**WORK REQUEST:**
Starting at the top of the entries below, set down every line exactly, please, until you reach the line with "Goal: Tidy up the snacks", which is included too.

**DATA SUPPLIED:**
----

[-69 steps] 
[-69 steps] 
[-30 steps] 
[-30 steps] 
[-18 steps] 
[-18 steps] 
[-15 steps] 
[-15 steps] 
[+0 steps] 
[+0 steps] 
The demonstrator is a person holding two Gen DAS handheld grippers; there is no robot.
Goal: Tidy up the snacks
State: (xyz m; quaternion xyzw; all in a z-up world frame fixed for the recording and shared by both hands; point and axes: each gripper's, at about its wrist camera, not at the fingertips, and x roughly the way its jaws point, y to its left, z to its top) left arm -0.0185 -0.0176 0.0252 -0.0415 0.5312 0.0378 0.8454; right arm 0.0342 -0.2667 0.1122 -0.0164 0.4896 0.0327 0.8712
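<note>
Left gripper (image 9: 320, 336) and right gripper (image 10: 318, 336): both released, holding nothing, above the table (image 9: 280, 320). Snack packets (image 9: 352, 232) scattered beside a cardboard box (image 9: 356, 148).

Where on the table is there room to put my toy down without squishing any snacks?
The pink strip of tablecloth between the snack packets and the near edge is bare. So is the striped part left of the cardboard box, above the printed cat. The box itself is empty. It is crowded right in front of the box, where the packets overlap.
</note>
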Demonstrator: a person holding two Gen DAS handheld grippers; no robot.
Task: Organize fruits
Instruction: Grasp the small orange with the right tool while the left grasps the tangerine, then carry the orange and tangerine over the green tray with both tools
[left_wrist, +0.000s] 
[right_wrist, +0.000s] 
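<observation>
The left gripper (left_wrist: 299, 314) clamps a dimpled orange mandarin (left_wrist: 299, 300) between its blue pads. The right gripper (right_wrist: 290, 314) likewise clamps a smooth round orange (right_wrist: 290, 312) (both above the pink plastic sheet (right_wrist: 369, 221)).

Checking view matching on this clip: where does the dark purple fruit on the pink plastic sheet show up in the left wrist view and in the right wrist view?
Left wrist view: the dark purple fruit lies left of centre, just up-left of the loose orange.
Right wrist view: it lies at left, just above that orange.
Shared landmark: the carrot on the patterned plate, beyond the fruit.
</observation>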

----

**ANSWER TO THIS PROBLEM:**
[-69 steps] 
[-69 steps] 
[-30 steps] 
[-30 steps] 
[-18 steps] 
[-18 steps] 
[-15 steps] 
[-15 steps] 
[+0 steps] 
[+0 steps] 
The demonstrator is a person holding two Gen DAS handheld grippers; there is no robot.
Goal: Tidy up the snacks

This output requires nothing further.